ARM new IPs are impressive both on the CPU side and the GPU side and the A35 are not in use yet.
I wonder when the low and mid-end SOC will really moved forward, it seems market segmentation is the only reason holding their evolution at this point (I guess some twisted costumers perception wrt core number too).
 
Well normalizing on the basics of clock speed and number of GPU units does not say much. Power and die size are better indication of the design efficiency.
ARM new IPs are impressive both on the CPU side and the GPU side and the A35 are not in use yet.
I wonder when the low and mid-end SOC will really moved forward, it seems market segmentation is the only reason holding their evolution at this point (I guess some twisted costumers perception wrt core number too).

How high are the chances exactly that 8 clusters clocked at 900MHz will consume less power than 6 clusters at 630+MHz (while this time the amount of TMUs/cluster being equal)?
 
How high are the chances exactly that 8 clusters clocked at 900MHz will consume less power than 6 clusters at 630+MHz (while this time the amount of TMUs/cluster being equal)?
It is a logical fallacy, I can't answer the clusters are not the same. Now the clock speed is likely to affect performance efficiency.
Your original post is extremely negative wrt to the giant stride ARM IPs are doing especially in the GPU realm. Furthermore there are not proper tests of a devices running that SOC.
If it does not beat Apple custom GPU efforts as well as massively optimized software stack it will be a surprise to nobody. Yet it is one hell of a jump from previous arch.
 
It is a logical fallacy, I can't answer the clusters are not the same. Now the clock speed is likely to affect performance efficiency.
If power consumption would be low enough, they would eventually clock even higher.

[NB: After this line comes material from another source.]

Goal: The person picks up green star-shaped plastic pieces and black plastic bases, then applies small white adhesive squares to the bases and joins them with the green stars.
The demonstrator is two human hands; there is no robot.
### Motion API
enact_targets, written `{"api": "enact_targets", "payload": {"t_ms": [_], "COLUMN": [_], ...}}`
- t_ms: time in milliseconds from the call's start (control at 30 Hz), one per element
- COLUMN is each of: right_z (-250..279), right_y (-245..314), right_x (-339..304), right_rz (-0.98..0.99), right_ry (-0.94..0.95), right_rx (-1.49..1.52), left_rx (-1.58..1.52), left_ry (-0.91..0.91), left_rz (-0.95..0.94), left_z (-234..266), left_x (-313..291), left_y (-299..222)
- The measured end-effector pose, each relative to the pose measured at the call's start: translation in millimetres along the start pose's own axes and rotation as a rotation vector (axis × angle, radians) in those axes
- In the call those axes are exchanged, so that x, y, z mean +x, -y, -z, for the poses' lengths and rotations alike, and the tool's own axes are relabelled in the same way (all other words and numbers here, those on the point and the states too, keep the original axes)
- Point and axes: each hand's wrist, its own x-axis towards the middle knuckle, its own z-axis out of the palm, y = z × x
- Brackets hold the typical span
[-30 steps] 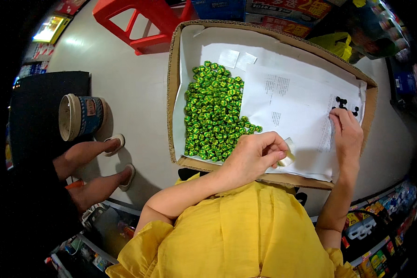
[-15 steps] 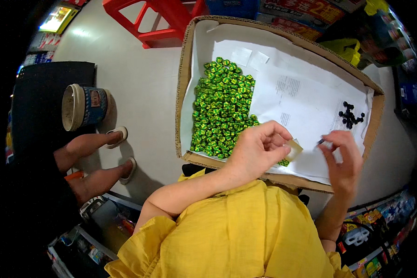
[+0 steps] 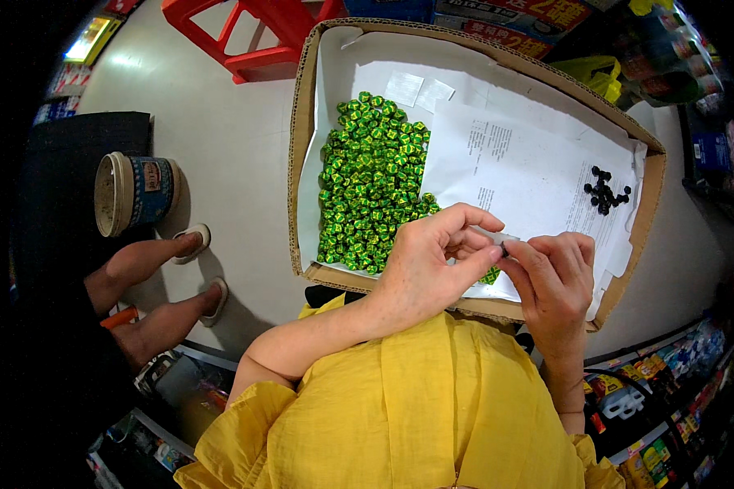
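My left hand [image 3: 436, 257] has its thumb and fingers closed on a small foil wrapper, mostly hidden by the fingers. At its fingertips, my right hand [image 3: 559, 277] pinches a small black ball [image 3: 504, 249], and the two hands meet there. Many green-and-gold foil-wrapped balls [image 3: 371, 179] fill the left part of a shallow cardboard box [image 3: 656, 196] lined with white paper. A small cluster of bare black balls [image 3: 603, 191] lies toward the box's right end. Just below my left fingers shows part of a green patterned wrapper [image 3: 491, 275].
Two pale square sheets [image 3: 420, 90] lie at the far side of the box. Beyond it stands a red plastic stool [image 3: 261, 57]. On the left are a bucket [image 3: 151, 191] and another person's legs [image 3: 151, 261]. Stocked shelves [image 3: 644, 391] line the lower right.
My right hand has moved left with the black ball, bringing it to the wrapper at my left fingertips. The view has shifted slightly, so the box appears farther left.
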Motion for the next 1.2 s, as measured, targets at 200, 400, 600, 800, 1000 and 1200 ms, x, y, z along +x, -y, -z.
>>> {"api": "enact_targets", "payload": {"t_ms": [200, 400, 600, 800, 1000, 1200], "right_z": [-2.4, -3.8, 0.0, -1.3, 0.2, 8.6], "right_y": [-1.2, -3.5, -2.3, -2.3, -3.5, -11.5], "right_x": [-0.1, -0.7, 0.6, -0.8, 0.0, -7.5], "right_rz": [0.004, 0.054, 0.056, 0.062, 0.091, 0.029], "right_ry": [-0.060, -0.086, -0.079, -0.084, -0.094, -0.129], "right_rx": [0.123, 0.133, 0.129, 0.122, 0.156, 0.294], "left_rx": [-0.107, -0.112, -0.083, -0.042, -0.147, -0.348], "left_ry": [0.043, 0.030, -0.003, 0.005, 0.079, 0.105], "left_rz": [0.032, 0.044, 0.007, -0.034, 0.010, 0.204], "left_z": [5.2, 5.4, 3.7, 3.2, 9.3, 15.3], "left_x": [2.4, -0.3, -2.3, -4.3, -2.2, -5.5], "left_y": [-1.2, -4.7, -7.3, -7.4, -7.0, -19.1]}}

Your original post is extremely negative wrt to the giant stride ARM IPs are doing especially in the GPU realm.

Yes the negativitiy is there because ARM takes traditionally more than one mouth full when it comes to marketing and presenting architectures, while reality until now traditionally paints a different picture.

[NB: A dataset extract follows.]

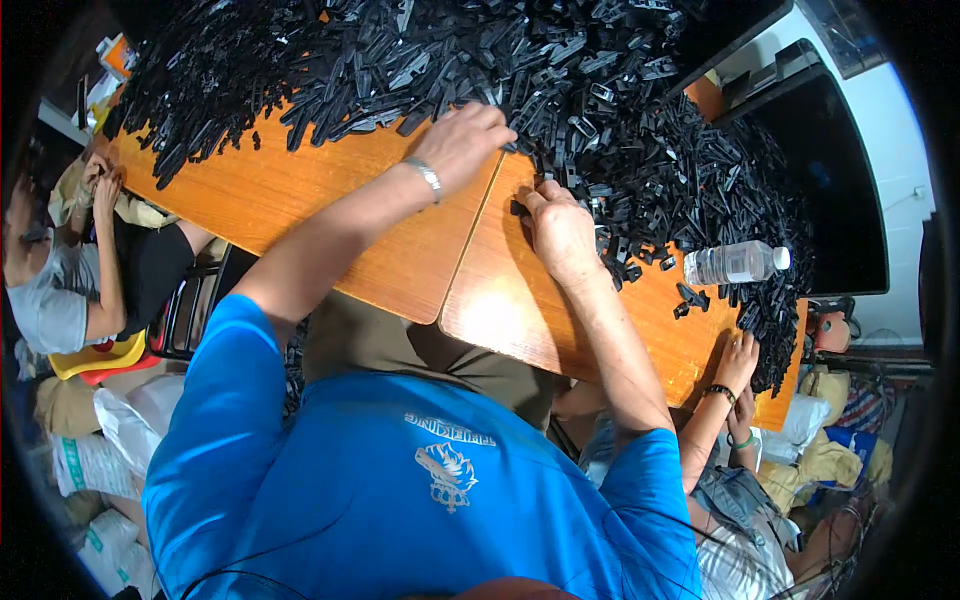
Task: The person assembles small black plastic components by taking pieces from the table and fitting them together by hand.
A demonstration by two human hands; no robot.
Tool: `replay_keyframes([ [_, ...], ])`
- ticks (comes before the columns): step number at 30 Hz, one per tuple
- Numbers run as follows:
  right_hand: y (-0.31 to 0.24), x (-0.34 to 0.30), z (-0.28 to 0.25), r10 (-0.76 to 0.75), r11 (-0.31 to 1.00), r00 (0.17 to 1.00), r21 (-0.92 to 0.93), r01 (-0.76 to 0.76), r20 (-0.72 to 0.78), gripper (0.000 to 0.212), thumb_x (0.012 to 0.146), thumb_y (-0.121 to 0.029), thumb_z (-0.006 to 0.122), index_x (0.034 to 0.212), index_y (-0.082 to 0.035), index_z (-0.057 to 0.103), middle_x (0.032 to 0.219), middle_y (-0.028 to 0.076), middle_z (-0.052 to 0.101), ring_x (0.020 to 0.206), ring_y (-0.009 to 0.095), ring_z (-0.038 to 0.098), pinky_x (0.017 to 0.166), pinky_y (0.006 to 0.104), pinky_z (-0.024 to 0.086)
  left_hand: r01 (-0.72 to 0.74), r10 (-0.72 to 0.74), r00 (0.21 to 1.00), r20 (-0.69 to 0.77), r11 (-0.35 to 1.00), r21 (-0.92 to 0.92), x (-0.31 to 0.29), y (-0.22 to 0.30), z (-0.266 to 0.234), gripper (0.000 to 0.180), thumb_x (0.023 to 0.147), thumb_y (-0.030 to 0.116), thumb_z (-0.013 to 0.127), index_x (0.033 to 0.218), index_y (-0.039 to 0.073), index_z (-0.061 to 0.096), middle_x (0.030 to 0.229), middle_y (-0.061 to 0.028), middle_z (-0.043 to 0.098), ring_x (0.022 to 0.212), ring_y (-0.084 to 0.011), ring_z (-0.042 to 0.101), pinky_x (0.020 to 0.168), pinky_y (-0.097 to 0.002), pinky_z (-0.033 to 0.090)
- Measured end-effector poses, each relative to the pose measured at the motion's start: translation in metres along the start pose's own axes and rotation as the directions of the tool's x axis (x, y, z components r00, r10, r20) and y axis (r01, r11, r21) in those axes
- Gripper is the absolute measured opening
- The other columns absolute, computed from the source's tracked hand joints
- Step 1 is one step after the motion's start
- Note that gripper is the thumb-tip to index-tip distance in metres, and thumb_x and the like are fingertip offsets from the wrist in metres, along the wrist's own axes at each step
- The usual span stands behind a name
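Observation:
My left hand (465,147), with a metal watch band at its wrist, reaches to the near edge of a big heap of black plastic pieces (440,70). Its fingers are bent together, and a dark piece (508,146) shows at the fingertips. Closer to me and further right, my right hand (562,232) is closed just above the wooden table (350,200). A small black plastic piece (519,207) pokes out by its thumb and fingers. The curled fingers hide most of what each hand grips.
A clear plastic bottle (735,263) lies on its side on the right. Behind it stands a dark screen (820,170). A co-worker's hand (738,362) rests at the right table edge; another person (75,270) sits at the left. Bags (95,465) lie on the floor.

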State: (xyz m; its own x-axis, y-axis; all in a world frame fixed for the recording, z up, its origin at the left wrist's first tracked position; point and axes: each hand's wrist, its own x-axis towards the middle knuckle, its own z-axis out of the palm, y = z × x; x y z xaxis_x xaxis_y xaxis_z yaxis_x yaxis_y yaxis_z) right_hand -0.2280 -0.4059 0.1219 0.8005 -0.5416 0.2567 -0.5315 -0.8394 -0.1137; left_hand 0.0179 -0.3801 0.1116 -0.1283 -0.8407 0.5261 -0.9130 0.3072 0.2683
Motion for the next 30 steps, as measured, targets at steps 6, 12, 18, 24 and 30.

Furthermore there are not proper tests of a devices running that SOC.
So where's the "giant stride" exactly? I've commented on Huawei's claims and I severely doubt that they've made any of those numbers up or would go through any efforts to show their own products in a negative light.

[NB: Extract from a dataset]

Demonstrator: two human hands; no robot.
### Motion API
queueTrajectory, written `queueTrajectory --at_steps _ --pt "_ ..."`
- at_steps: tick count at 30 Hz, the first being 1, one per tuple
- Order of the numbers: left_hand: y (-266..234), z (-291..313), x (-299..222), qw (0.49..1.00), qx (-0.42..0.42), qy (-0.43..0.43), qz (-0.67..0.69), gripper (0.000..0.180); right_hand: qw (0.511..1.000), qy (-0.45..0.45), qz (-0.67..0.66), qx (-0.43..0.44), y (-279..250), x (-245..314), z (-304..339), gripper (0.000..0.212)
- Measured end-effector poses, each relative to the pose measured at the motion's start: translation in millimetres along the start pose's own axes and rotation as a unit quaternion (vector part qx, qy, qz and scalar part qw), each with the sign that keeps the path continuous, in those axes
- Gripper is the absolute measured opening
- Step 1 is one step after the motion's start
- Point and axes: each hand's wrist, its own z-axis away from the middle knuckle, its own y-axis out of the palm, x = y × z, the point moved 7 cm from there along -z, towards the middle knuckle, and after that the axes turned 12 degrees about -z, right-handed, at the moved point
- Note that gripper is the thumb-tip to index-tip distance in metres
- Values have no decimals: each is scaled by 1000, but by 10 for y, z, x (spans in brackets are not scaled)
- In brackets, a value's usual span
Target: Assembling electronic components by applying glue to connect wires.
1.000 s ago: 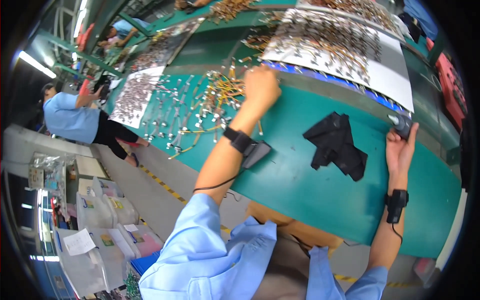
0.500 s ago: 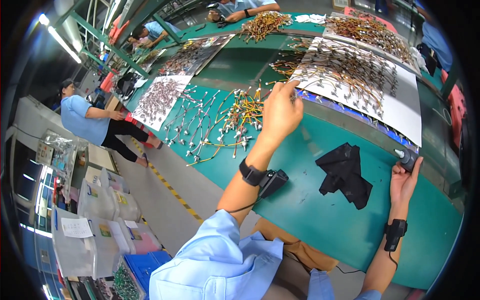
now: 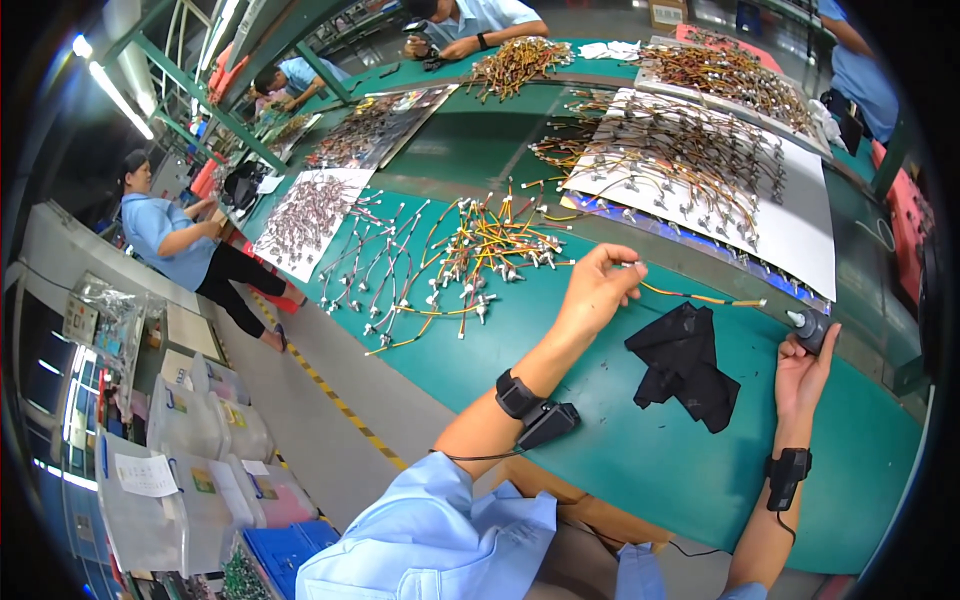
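My left hand [image 3: 595, 292] is closed in a pinch on one end of a short yellow and brown wire lead [image 3: 700, 296]. The lead stretches to the right above the green bench, its pale connector end pointing toward my other hand. On the right, my right hand [image 3: 803, 378] is wrapped round a small dark bottle [image 3: 814, 332] with a white nozzle tip, which tilts up and to the left. Between my forearms a crumpled black cloth [image 3: 688, 372] lies on the bench. Left of my left hand is a loose heap of similar wire leads [image 3: 488, 240].
Beyond my hands, a white sheet [image 3: 815, 235] carries rows of wire leads. Another white sheet [image 3: 348, 180] at the left holds purplish leads. More piles lie at the back, where a person [image 3: 470, 25] works. Another person [image 3: 165, 235] stands at left near plastic bins [image 3: 150, 505].
My left hand has come away from the sheet's left edge, nearer to me, and now shows a wire lead in its fingers. My right hand still holds the bottle, slightly lower.
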Motion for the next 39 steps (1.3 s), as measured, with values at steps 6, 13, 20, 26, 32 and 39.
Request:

If it does not beat Apple custom GPU efforts as well as massively optimized software stack it will be a surprise to nobody. Yet it is one hell of a jump from previous arch.

No ARM GPU IP ever managed to beat cluster per cluster and clock per clock any PVR GPU IP so far. It won't change if someone compares performance numbers from other Rogue implementations either. It's not me that that makes those comparisons either; it's Huawei in the given case and the entire market that unfortunately takes Apple as a metric.